Please note that under the current administration there have been recent attempts to change eligibility for asylum for those that do not enter at a port of entry as well as changes in established case law regarding eligibility for certain groups of individuals (including victims of domestic violence and gang violence). Many of these executive orders and cases have been the subject of federal litigation. Please follow our Facebook page for important updates and developments in these matters.

There are two ways to apply for asylum – affirmatively and defensively. Additionally, some individuals seeking the protection of the United States can apply for temporary protected status, or TPS. Please explore the information below to learn about these application processes, and contact us if you have any questions, or if you would like to schedule a consultation.

What is asylum?

Asylum is a protective status that allows people who are in the United States to remain in the country legally because they would be at risk of serious harm if they had to return to their home country. Applicants who apply for asylum with the United States Citizenship and Immigration Services (USCIS) apply affirmatively. Asylum applicants who have been placed in removal (deportation) proceedings by the government and apply for asylum in Immigration Court apply defensively.

Who is eligible to apply?

A person is eligible for a discretionary grant of asylum if he or she has suffered past persecution or has a well-founded fear of persecution on account of race, religion, nationality, membership in a particular social group, or political opinion. Persecution is defined broadly. It includes the infliction of harm or suffering by a government or persons a government is unwilling or unable to control. Serious violations of human rights amount to persecution. Persecution may also include severe economic deprivation that threatens an individual’s life or freedom.

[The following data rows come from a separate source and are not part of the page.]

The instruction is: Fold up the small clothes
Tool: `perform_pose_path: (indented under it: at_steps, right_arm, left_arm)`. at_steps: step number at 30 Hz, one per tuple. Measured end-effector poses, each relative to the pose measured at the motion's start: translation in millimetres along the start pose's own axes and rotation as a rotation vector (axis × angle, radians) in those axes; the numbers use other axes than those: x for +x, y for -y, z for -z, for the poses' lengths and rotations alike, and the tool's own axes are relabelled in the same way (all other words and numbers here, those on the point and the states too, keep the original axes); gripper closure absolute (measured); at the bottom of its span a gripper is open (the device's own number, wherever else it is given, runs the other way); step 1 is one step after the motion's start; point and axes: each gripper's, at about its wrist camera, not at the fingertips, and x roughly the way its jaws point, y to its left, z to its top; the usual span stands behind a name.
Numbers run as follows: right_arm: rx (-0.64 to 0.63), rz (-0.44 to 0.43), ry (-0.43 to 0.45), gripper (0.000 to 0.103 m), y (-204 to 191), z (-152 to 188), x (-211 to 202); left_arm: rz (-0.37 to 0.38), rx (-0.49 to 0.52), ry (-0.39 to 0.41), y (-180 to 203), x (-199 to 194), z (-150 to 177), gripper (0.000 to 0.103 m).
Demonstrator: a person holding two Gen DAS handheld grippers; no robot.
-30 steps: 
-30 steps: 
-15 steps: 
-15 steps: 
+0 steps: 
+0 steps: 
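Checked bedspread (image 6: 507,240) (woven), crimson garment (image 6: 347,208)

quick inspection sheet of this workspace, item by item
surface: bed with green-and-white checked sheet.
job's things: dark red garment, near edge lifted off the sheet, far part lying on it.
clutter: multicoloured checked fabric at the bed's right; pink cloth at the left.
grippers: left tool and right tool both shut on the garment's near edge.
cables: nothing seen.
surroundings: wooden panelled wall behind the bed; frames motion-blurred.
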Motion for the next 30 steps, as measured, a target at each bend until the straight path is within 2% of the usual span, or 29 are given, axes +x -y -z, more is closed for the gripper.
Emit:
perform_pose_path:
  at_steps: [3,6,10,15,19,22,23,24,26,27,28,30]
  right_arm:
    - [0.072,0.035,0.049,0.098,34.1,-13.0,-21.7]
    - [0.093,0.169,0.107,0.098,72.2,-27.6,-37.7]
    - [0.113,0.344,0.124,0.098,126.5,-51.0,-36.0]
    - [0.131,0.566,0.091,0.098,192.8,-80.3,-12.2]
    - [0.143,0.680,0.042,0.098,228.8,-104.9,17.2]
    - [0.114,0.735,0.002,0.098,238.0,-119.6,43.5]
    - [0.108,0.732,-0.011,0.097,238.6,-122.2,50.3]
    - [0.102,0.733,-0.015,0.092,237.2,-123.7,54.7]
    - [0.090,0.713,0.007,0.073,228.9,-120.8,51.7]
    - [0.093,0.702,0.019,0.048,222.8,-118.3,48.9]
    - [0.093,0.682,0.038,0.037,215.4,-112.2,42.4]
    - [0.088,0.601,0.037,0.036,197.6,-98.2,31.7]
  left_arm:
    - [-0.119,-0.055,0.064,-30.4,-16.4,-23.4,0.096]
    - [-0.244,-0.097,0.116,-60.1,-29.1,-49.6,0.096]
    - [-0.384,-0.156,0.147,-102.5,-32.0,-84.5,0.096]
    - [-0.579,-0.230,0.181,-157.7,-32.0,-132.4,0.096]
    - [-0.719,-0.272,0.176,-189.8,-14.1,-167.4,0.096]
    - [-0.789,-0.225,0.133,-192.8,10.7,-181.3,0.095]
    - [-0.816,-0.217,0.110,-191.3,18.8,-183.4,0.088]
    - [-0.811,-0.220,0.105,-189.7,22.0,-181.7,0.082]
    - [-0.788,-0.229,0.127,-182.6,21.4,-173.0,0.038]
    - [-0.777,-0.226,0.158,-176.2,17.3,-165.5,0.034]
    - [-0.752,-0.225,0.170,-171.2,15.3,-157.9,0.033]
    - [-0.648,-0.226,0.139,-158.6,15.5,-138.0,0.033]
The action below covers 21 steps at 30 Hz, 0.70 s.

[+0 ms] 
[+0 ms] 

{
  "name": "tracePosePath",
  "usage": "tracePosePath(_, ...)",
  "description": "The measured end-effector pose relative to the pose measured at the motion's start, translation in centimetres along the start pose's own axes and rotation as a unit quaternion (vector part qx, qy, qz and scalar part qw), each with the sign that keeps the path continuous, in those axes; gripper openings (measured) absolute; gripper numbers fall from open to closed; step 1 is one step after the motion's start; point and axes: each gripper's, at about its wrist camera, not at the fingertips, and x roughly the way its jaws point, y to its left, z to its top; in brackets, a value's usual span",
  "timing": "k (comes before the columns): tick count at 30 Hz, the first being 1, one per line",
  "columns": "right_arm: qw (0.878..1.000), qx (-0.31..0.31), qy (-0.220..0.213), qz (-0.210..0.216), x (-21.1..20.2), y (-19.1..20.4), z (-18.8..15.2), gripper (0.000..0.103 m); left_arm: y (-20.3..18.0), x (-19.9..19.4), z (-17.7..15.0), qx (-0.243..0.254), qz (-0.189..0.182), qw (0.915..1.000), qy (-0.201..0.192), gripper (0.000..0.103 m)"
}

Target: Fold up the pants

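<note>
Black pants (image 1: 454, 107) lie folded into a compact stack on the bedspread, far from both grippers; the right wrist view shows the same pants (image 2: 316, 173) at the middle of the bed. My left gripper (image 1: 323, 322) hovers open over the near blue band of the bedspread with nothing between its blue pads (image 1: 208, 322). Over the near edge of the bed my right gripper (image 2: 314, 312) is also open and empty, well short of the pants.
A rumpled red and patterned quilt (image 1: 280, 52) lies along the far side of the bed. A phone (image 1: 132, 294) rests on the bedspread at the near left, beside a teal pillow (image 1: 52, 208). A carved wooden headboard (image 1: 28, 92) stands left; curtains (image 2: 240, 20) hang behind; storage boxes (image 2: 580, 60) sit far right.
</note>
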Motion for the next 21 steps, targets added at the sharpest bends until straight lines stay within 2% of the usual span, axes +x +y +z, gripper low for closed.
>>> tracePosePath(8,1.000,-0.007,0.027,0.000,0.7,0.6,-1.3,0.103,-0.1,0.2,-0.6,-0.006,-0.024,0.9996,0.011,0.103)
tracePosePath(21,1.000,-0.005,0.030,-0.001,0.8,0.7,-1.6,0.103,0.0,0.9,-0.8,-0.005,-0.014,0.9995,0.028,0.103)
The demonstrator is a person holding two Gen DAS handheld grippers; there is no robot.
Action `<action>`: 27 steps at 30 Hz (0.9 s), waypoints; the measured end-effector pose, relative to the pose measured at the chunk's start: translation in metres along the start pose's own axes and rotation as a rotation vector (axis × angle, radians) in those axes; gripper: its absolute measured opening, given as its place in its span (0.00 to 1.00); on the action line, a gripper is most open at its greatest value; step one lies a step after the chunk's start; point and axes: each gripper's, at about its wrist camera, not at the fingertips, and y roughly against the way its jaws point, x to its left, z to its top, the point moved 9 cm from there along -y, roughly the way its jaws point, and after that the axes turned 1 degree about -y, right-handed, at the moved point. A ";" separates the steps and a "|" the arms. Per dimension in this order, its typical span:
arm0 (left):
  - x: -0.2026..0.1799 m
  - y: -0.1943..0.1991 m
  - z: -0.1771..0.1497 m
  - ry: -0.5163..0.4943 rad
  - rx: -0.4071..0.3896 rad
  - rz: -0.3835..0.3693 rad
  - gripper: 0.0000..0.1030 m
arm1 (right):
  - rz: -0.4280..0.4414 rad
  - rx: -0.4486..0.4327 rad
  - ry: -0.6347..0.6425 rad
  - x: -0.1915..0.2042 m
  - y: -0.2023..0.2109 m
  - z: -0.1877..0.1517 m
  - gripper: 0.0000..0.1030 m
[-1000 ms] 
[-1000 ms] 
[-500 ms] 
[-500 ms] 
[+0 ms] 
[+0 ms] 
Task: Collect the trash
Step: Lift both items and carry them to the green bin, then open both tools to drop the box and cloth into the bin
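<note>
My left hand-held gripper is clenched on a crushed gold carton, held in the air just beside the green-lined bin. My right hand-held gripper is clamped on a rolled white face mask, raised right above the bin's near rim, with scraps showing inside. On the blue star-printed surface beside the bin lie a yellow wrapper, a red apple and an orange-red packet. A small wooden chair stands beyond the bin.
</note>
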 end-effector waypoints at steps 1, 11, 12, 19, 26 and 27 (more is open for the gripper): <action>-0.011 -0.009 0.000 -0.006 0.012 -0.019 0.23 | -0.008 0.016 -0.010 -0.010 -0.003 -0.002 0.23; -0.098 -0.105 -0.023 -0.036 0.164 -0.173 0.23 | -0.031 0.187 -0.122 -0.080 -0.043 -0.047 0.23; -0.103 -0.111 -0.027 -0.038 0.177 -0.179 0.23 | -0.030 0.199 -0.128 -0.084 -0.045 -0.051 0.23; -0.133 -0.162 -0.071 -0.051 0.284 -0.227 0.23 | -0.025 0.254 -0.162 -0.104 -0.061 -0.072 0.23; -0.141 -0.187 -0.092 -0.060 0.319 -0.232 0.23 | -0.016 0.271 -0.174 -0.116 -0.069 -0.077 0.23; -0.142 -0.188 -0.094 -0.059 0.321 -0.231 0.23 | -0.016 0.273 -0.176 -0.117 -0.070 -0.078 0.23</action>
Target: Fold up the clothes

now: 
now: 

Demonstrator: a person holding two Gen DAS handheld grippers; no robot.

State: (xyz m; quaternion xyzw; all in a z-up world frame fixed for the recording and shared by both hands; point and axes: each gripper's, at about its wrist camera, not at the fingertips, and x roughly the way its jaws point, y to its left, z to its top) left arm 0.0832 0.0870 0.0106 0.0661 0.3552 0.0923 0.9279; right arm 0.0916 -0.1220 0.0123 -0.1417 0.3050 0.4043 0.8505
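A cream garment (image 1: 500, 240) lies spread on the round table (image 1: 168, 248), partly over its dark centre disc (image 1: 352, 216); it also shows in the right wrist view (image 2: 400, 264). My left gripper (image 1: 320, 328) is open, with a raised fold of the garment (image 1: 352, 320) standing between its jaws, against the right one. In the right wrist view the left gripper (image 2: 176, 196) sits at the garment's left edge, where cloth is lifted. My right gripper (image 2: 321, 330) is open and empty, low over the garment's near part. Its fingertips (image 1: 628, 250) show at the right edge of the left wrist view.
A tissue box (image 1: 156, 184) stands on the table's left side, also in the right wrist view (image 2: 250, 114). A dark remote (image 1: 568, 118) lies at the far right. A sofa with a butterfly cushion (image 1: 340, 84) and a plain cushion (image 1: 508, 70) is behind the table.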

Cumulative incidents of threats, discrimination, or harassment may also rise to the level of persecution.

There are certain factors that make some people ineligible for asylum, such as conviction of a particularly serious crime. Also, in order to receive asylum an individual must file an application within one year of his or her last entry into the United States or show that the failure to file within one year was due to changed or extraordinary circumstances. However, someone who is barred from asylum due to a serious crime or a delay in filing may still be able to remain in the U.S. under other protective provisions such as Withholding of Removal under Section 241(b)(3) of the Immigration and Nationality Act, or under Article 3 of the Convention Against Torture. Individuals who are in lawful nonimmigrant status, or who are without valid immigration status, but have not yet been put in removal (deportation) proceedings, may affirmatively apply for asylum.

 

Benefits of Asylum Status

Employment Authorization Document

Asylees have unrestricted ability to accept employment in the United States. The ability is incident to status and does not require a separate application. However, many employers require additional proof of employment authorization, and most asylees obtain an employment authorization document (EAD) to show their eligibility to work and to serve as an identity document.

Refugee Travel Document

Asylees may obtain a refugee travel document for international travel. They should not return to the country from which they sought asylum, nor should they use the passport of that country. Visiting that country or using its passport may result in asylum status termination. Refugee Travel Document applications should be filed at least six months prior to leaving the United States.

Permanent Residence “Green Card” Eligibility

Asylees are eligible to adjust to permanent resident status after one year as an asylee. Many of the grounds of inadmissibility that apply to other adjustment applicants are waived for asylees. Please click here for more information on Asylee adjustment of status.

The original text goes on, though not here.